WHAT THE EXERCISE ASKS:
Look through the data below, tally the lines where "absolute" occurs, and write the total alone.

Source data:
☆ ☆ ☆ ☆ ☆ ☆ ☆

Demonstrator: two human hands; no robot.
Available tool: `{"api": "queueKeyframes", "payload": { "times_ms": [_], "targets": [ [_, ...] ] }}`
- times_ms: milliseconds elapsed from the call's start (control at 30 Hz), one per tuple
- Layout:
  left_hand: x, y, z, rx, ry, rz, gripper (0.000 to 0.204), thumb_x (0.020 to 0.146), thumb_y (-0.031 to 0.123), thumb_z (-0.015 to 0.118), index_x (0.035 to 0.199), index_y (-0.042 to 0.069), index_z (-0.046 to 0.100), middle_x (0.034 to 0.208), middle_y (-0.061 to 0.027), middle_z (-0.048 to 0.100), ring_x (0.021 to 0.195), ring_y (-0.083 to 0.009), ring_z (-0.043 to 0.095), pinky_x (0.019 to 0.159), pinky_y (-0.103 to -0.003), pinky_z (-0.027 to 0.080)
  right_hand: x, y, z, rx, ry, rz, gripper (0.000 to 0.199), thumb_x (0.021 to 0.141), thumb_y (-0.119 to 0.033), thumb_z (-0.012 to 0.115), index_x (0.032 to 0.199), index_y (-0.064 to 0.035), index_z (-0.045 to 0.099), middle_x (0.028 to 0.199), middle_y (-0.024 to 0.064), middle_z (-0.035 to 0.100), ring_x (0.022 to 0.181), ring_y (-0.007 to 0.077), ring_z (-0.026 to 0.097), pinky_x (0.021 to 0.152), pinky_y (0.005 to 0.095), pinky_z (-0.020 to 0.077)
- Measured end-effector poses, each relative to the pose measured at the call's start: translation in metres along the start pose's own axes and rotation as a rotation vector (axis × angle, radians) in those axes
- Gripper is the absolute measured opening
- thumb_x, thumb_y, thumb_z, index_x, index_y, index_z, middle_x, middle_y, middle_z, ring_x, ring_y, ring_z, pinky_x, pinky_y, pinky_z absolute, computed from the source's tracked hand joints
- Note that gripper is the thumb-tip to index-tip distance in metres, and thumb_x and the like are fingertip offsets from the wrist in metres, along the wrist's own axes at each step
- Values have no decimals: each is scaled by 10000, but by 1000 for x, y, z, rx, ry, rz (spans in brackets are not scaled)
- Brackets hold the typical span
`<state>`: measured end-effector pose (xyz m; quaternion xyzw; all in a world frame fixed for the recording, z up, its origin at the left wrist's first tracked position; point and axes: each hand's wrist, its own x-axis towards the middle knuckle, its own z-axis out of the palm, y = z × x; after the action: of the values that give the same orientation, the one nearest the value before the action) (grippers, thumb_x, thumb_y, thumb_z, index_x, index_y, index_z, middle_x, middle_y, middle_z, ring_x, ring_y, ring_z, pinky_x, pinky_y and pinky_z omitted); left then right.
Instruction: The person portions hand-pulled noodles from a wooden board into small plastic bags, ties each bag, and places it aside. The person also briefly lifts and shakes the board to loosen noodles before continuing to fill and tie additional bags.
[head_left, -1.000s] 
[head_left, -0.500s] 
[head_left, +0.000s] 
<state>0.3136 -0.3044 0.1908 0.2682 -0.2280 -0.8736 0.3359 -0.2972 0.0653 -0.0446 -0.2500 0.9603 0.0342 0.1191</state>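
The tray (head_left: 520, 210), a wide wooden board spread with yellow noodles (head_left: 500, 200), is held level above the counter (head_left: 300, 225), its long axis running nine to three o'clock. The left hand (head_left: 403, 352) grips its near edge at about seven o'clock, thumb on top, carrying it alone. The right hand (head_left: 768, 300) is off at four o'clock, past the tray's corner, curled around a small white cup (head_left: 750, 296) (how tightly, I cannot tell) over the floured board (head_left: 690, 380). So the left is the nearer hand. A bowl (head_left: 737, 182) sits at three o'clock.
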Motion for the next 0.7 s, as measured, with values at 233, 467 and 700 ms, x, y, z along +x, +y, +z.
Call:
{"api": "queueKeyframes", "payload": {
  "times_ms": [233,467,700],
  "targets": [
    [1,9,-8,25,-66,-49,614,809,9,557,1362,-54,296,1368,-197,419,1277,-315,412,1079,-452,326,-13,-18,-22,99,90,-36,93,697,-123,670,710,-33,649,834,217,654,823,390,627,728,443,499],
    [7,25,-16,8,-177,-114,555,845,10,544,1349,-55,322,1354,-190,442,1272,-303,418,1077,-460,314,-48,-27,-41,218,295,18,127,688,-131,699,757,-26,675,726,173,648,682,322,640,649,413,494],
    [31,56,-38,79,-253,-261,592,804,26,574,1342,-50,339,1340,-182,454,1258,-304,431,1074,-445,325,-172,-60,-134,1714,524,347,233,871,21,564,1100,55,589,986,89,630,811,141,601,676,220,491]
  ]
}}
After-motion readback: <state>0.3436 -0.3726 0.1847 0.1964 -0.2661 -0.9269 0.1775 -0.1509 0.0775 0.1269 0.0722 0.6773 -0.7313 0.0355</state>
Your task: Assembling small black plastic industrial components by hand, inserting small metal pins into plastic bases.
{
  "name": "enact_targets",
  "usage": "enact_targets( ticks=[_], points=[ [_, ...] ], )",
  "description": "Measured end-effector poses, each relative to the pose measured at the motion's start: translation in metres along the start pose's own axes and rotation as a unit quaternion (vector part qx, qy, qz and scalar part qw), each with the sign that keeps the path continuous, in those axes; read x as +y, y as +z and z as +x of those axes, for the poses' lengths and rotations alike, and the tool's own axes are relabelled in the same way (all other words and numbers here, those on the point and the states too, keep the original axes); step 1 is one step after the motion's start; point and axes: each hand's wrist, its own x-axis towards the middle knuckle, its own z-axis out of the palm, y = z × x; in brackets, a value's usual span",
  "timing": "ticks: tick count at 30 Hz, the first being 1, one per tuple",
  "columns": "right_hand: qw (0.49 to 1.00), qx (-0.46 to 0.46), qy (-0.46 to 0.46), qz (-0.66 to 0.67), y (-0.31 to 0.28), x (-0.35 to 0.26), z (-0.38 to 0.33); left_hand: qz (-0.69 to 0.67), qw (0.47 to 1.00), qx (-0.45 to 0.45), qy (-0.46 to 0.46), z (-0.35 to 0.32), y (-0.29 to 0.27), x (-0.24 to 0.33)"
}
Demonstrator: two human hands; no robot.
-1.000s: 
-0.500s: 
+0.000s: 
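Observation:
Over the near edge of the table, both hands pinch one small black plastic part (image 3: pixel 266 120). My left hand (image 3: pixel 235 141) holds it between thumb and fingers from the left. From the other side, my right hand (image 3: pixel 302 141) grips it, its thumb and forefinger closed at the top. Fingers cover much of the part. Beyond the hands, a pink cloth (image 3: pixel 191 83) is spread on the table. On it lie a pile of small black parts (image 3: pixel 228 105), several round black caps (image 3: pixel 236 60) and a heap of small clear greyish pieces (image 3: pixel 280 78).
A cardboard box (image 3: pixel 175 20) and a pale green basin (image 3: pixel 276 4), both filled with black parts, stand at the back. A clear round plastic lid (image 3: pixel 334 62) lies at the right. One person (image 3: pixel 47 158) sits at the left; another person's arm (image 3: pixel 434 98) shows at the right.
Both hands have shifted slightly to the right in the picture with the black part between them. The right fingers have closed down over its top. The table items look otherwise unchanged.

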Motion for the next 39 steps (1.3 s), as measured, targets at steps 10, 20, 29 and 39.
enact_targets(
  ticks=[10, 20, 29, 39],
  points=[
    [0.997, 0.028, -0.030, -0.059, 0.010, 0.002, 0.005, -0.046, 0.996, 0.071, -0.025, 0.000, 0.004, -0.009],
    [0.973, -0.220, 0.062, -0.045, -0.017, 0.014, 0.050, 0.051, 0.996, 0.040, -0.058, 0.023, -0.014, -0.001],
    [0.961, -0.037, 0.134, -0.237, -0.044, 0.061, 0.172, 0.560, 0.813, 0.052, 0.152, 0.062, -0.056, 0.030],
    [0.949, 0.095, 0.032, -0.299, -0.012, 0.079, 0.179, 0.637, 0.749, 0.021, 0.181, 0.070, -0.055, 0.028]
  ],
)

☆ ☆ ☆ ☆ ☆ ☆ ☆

EXPECTED OUTPUT:
2